NRSC spokeswoman Rebecca Fisher played down the significance of the company to the committee, which pays six firms to make fundraising calls.

“It won’t affect NRSC fundraising operations,” she said. “They had a tiny piece of the pie over here.”

But FYI’s struggles could be an ominous sign for Republicans – both because the company is run by some of the GOP’s brightest stars and because it comes after the party’s committees and candidates were trounced in the fundraising race by Democrats in the first half of the year.

The folding of FYI’s call center shouldn’t be interpreted as suggesting GOP fundraising is stagnant, said the person familiar with the company.

“I don’t think you could really make that broad of a conclusion from our perspective,” the person said. “Starting up any business is a challenge. I don’t think it’s something that’s broader than just one business.”

Hubert, who previously worked for a competing political telemarketing firm, said FYI adopted an unusual business model as it branched out this year from direct mail and list maintenance into telemarketing. It shelled out big bucks on its call center’s computer infrastructure and staff, hiring better-educated callers at more than $16 an hour, nearly twice the industry average, he said.

Though he said the company had not expected to turn a profit initially, Hubert added “clearly they didn’t plan to lose as much as they did. They really thought the McCain campaign was going to be the gravy train that they were going to ride through the primary.”

McCain’s campaign this year has paid FYI and a connected firm, Response Consulting, $78,100 for fundraising phone calls and finance consulting, according to Federal Election Commission data. That pales in comparison to the $623,000 the campaign paid throughout the first half of the year for fundraising calls made by another company, Strategic Telecommunications, of Oakdale, Minn.

FEC data show FYI and Response have pulled in a total of $213,200 this year for a range of services performed for the RNC, the National Republican Congressional Committee and a handful of other clients.

But FYI, which will retain about 25 employees to handle direct mail and other services, is perhaps more impressive for its pedigree than its 2007 earnings. Its backers and affiliated companies undeniably are a big deal in the big business of political consulting, lobbying, fundraising, telemarketing, mailing and mobilizing.

Two of FYI’s four founding partners are Thomas Synhorst and Douglas Goodyear, the chairman and chief executive officer, respectively, of DCI Group, a top GOP lobbying and consulting shop. It helped run Progress for America, a 527 group that played a key role in boosting President Bush’s 2004 reelection.

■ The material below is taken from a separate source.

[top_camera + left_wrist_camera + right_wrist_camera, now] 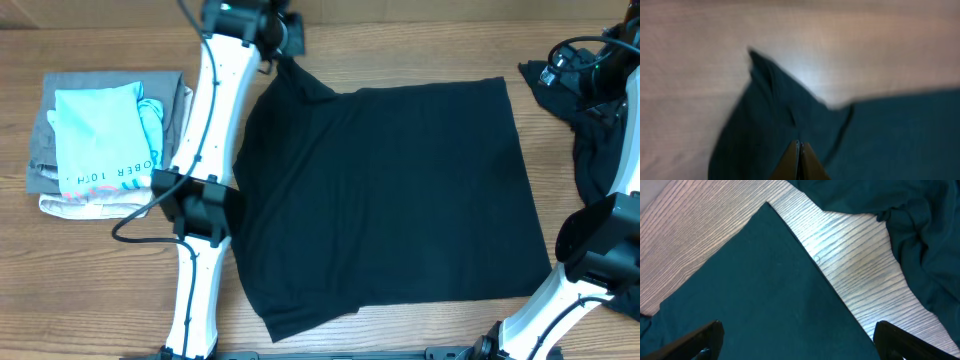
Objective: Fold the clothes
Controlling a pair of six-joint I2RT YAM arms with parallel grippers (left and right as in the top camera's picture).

Synhorst, along with fellow GOP operatives Tony Feather and Jeffrey Larson, also founded FLS Connect, a fundraising firm that has pulled in $3.3 million this year from a range of candidates and committees, including the RNC ($2.2 million), the NRCC ($337,000), former Massachusetts Gov. Mitt Romney’s presidential campaign ($319,000) and the National Rifle Association ($146,000).

And the crew behind FYI appears to be branching out, as last month three of the four partners filed papers to incorporate IPM Advancement. According to its website, IPM is a fundraising firm serving nonprofit groups, including some that tend to be considered more liberal, such as a Phoenix theater and GLAAD, the Gay and Lesbian Alliance Against Defamation.